Wednesday, Mar 25 2009 by
  • L&G, Britain's third-largest insurer, has announced that it made a a loss before tax of £1.38bn in 2008 on European embedded value basis , down from a profit of £1.71bn the year before. Losses were £1.49bn on an IFRS basis against an £883m profit last time. Gross written premiums rose to £5.9bn from £4.79bn in 2007.
  • Loss primarily caused by the turmoil in the stockmarkets - the FTSE 100 index fell by 25% during 2008 - but its capital position was also weakened by its decision to double its provision against losses on credit defaults to £1.2bn last month.
  • Chief executive Tim Breedon said that L&G was braced for a surge in bankrupcies - "Our bond portfolio is of high quality and well-diversified, but we have reflected heightened short-term risks by increasing provisions for non-profit annuity credit defaults to £1.2bn.

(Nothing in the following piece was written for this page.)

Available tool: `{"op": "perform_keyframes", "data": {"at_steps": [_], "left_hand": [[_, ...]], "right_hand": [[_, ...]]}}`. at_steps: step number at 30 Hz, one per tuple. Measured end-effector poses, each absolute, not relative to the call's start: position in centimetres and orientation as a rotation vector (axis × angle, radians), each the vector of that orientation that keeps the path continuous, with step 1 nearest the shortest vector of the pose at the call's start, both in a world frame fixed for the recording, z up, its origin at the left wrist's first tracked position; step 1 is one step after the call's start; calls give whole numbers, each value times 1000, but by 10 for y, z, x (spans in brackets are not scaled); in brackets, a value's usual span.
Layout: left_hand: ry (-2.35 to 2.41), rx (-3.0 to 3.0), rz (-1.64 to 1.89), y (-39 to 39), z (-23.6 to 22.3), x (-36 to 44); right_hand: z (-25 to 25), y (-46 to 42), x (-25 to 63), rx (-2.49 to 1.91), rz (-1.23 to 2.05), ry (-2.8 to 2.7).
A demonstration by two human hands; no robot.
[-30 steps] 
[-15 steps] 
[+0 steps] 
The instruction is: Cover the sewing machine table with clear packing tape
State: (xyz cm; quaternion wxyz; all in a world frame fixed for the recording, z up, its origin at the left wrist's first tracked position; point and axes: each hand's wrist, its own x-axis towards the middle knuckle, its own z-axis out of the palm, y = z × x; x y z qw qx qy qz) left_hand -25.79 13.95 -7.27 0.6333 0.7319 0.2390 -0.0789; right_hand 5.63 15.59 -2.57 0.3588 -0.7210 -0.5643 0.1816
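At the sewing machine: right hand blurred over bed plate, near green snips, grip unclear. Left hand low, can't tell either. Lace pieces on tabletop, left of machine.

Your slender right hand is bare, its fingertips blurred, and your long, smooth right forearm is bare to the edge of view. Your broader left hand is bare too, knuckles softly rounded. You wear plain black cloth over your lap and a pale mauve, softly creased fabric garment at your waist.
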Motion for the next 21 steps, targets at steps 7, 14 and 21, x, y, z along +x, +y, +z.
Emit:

This represents a historically high rate of provisioning, above levels needed to cover the worst default levels since the Great Depression."
  • Halving its final dividend to 2.05p per share in an effort to conserve cash... with the exception of technical adjustments following a 2002 rights issue, it is the first dividend cut by the 172-year-old company in living memory.

Steady on, Tim, is it really going to be this bad?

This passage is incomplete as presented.